Among the works included is a North Italian idealised Portrait Relief of a Lady from the late fifteenth century, and an attentively described Portrait Bust of a Man from Emilia in Northern Italy, ca. 1500. Both testify to the birth of terracotta as a medium for portraiture which continued well into the early modern era. Among further highlights is a Portrait Bust of a Gentleman by the rare Flemish sculptor Servatius Cardon (1608–1649) and a poignant Portrait of a Young Man attributed to the great French artist Philippe-Laurent Roland (1746–1816). The latter work is a beautiful representation of the birth of the modern portrait, where hierarchy and status give way to the expression of individuality and emotion.
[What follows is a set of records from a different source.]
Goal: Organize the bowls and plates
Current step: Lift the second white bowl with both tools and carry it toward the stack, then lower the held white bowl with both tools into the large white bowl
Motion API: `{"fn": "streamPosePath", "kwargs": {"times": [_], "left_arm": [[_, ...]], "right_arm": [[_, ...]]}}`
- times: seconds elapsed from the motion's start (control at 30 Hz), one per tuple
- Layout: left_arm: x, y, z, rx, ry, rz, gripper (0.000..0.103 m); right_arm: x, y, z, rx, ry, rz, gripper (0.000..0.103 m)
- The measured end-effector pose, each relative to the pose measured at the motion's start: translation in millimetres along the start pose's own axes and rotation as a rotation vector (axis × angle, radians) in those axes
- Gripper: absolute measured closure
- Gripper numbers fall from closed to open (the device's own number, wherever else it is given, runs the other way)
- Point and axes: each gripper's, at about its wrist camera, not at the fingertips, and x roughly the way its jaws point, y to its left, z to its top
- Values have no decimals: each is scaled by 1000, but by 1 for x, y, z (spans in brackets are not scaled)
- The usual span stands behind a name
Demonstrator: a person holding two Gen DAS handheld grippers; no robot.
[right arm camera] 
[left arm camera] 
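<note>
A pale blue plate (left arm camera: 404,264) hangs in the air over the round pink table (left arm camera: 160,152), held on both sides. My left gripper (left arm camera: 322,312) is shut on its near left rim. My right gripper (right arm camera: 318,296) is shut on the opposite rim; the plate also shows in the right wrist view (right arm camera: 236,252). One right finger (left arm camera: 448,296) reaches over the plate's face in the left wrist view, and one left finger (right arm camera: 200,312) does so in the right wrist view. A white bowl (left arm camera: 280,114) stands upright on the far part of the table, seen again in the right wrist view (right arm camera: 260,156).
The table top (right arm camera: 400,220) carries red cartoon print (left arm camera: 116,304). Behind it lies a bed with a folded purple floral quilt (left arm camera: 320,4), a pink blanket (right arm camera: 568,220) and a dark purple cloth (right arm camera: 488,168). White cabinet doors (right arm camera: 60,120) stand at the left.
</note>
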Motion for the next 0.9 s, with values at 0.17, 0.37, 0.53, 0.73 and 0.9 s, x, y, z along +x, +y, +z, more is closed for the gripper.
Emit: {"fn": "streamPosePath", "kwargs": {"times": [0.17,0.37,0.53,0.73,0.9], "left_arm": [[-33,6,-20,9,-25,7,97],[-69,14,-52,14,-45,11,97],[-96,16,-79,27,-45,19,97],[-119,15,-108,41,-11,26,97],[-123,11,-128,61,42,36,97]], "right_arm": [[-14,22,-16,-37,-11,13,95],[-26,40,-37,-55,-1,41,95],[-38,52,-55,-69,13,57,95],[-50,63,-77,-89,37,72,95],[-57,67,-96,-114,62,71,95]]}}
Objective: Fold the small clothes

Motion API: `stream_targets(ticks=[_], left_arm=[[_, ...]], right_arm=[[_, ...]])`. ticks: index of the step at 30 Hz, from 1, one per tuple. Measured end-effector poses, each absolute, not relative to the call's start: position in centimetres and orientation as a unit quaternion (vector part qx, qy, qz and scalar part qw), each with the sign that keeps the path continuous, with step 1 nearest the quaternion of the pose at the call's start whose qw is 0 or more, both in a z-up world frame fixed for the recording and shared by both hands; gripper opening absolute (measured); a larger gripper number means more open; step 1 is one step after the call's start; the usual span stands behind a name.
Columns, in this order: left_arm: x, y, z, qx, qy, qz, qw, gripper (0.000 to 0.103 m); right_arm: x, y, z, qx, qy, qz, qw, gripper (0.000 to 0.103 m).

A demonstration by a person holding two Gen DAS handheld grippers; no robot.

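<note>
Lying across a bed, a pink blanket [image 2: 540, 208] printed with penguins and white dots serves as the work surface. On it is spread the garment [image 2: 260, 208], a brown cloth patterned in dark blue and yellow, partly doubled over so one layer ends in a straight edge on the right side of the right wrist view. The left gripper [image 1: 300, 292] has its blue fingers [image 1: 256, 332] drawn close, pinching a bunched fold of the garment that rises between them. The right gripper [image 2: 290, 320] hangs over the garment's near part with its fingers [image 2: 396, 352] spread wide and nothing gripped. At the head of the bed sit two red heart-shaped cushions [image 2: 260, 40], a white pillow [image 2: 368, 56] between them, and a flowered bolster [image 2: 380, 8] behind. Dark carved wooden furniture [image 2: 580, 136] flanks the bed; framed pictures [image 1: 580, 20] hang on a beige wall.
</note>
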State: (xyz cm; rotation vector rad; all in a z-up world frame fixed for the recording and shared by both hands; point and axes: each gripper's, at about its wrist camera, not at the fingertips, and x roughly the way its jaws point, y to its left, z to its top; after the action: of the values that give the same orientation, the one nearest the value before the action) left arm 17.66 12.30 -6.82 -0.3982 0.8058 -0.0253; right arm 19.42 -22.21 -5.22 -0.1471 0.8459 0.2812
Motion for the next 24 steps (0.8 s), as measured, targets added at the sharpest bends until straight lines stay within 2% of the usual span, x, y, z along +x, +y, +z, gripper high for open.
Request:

Parallel to this, the exhibition and catalogue demonstrate how terracotta was essential

to artistic practice as a means for sculptors to develop ideas and compositions, shown by a recently rediscovered terracotta model for an allegorical representation of Winter, by the Venetian baroque master Giovanni Bonazza (1654–1736), which offers a crucial insight into

the work of the sculptor, presenting a highly accomplished model for a finished work to be carved in either stone or marble.

 

A similar case is illustrated by a Character Head executed by Antonio Canova (1757–1822) around 1780, when he was still a young sculptor on the cusp of greatness. Inspired by the famous Laocoön group in the Vatican, this terracotta exists as an invenzione in its own right, and so a testimony to the sculptor’s search for his own artistic vocabulary. Deeply and richly modelled, the Character Head betrays a preoccupation with the representation of emotions, framed within a wider exploration of antiquity that would be a central theme

throughout Canova’s career.

 

Another remarkable discovery and a highlight is a terracotta model for a figure of Saint Mark by Giuseppe Piamontini (1664–1742), a colossal marble statue carved for the new baroque church of Santi Michele e Gaetano in Piazza Antinori on the central Via

Tornabuoni in Florence.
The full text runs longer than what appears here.